Wednesday, May 7th, 2003

The following summary of a December 2002 article “A Moral Suggestion” from disenchanted.com hints at the misconceptions the author has about Judeo-Christian thought and belief:

Think morals come from The Ten Commandments? Human behavior may be complex, but it’s been following the same set of hard-wired moral instincts since way before Moses came down from the mountain.

Indeed, further down the article, the writer states: “God said Thou shalt not kill, and so it was recognized by law, and while it was certainly good, it has also come to instill the sense that morals originated with the Bible, and from that a horrible misconception: without the Bible, there would be no morals.” This reveals the author’s ignorance of what Paul says in Romans 2:15, where he wrote that Gentiles who know nothing of Moses or Jesus nonetheless show by their deeds “that the requirements of the Law are written on their hearts, their consciences also bearing witness, and their thoughts now accusing, now even defending them.”¹

To the writer’s credit, he also criticizes the post-modernist view that morality varies across different societal groups but are still equally valid.
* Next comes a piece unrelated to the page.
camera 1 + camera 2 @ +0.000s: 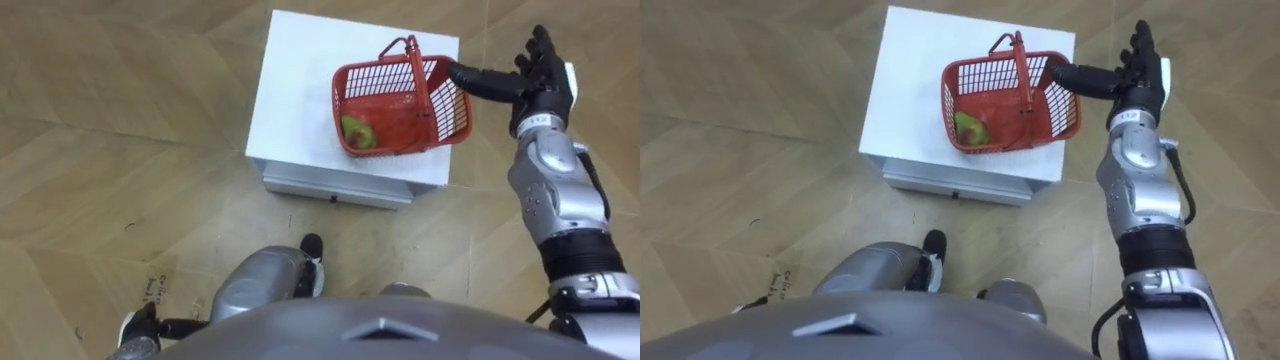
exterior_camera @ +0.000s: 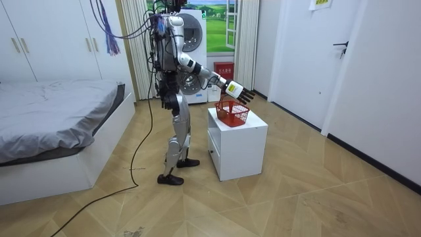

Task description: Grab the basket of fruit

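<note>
A red mesh fruit basket (image 1: pixel 450 110) stands on a white cabinet (image 1: pixel 300 90) in front of me, its handle (image 1: pixel 415 75) upright. A green fruit (image 1: pixel 358 132) lies in its near left corner. My right hand (image 1: pixel 540 85) is at the basket's right side, open, fingers straight and pointing away from me. Its thumb reaches left to the basket's right rim. In the room view I stand at the cabinet (image 2: pixel 237 141) with the right arm stretched over the basket (image 2: pixel 231 112). My left hand (image 1: pixel 135 335) hangs low at my left side.
The cabinet has a drawer front (image 1: pixel 335 185) facing me, and my foot is close to its base. Wooden floor lies all around. A bed (image 2: pixel 52 112) is behind me, a washing machine (image 2: pixel 197 39) to one side, and a door (image 2: pixel 342 59) across the room.
</note>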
But he makes the mistake of lumping post-modernism and religion together by asserting that both are wrong to assume that people are blank slates who receive their morality from external forces (post-modernism:society; religion:Ten Commandments). Again, clearly from Paul’s passage cited above, Judeo-Christian thought holds that “natural law” is written on people’s hearts without prior exposure to any dogmatic presentation.

The author then extends the concept of culture as not an exclusively external factor but manifests itself internally as well. As hard-wired beings, our behavior, he suggests, is determined by codified culture in our genes. Interestingly, by citing a list of common behaviors found across human tribes both civilized and isolated, he actually concedes “that every one of the Ten Commandments are represented” in one form of another. He then questions why if we’re genetically hard-wired “does murder, rape, theft and cheating happen anyway?” What follows next are evolutionistic rationalizations that ultimately say that “our hard-wired moral directives are weak because sometimes you have to cheat, steal and kill in order to avoid being cheated, burgled and murdered.” I think he may be alluding to what we call our fallen state, don’t you think?

I wished the author had thoroughly researched the tenets of Christianity and what the Bible says on matters of moral law and the fallen state of man. By resorting to using misconceptions about Christianity as fodder for criticism, he missed an opportunity to see that the Bible addresses the very questions he asks.